Mr. Fraser: Yes, Mr. Chairman, the Department of Finance, Treasury Division, is responsible for all the borrowing, not just of–for general government operations but for all the major Crowns: MPI, Hydro, Liquor Control Commission if they needed to borrow money and so on, and the synergies and professionalism in terms of that Treasury operation is a saving to Hydro because they don't do that function. So, I mean, it's in part at least a payment for services. I mean, whether there's an exact match there, I mean, is debateable, but there is an expertise there that all of the Crowns draw upon, and Hydro doesn't have the authority to go out and solicit alternatives.
Mr. Eichler: Recently, as we know, the Moody report has come out and Manitoba's borrowing power is not near as good as it used to be. In fact, there's red flags being raised in regards to the Province of Manitoba and the amount of percentage per debt based on population. What checks and balances are we putting into place in the year payback plan if the rates increase and what impact will that have on the ratepayers of Manitoba?
Mr. Thomson: Well, we continually update our outlook–we've–in terms of our costs of borrowing and we have–we build in what the forecast rates are into our cost of borrowing. We've–subsequent to the Moody's report coming out, we recently this past month arranged an incremental $300 million and we saw no change in the costs or no discernable impact of the Moody's report in that and the outlook that Moody's has had. So–but we update our outlook annually in our long-term financial forecast, our integrated financial forecast and incorporate that into our outlook.

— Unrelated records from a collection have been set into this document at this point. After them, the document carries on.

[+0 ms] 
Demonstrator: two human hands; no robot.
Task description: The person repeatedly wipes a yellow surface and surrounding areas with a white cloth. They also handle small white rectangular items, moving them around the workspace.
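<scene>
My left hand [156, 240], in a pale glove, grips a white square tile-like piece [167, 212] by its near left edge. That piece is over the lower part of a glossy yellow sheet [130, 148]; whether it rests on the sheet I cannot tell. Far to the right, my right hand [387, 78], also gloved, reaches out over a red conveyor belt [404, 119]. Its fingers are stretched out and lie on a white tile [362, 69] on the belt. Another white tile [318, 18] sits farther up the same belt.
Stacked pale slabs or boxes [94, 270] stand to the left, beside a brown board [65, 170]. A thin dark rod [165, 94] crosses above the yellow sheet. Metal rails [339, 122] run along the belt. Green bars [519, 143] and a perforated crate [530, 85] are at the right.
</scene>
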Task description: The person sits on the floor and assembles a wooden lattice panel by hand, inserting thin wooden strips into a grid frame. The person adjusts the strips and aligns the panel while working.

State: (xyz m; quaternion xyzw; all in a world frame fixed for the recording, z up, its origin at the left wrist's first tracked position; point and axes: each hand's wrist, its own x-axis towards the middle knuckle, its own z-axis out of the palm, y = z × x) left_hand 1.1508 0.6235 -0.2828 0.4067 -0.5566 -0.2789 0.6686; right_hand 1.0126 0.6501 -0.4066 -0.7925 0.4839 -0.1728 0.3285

Mr. Struthers: Yes, I would–I'm trying to help out here by suggesting to the member in his three hours of partisan questioning that he try to be accurate. There was no downgrade of anybody's ability and costs associated with borrowing on the part of the Province. The–so that won't have an increase on rates or anything else that the member would like to attach that to.
What would bump rates through the roof is if we took his own advice and his own leader's advice and not sell on the export market the surplus power that we produce in Manitoba. Then you'd see rates go through the roof.
But I would ask him to be accurate, try to be correct in how he characterizes the report that we received from Moody's.
Mr. Eichler: Back to my questions.
I thank the minister for his advice. We're here listening to Manitobans who want to make sure that Hydro is listening and they're held accountable as well. And we will continue to do that.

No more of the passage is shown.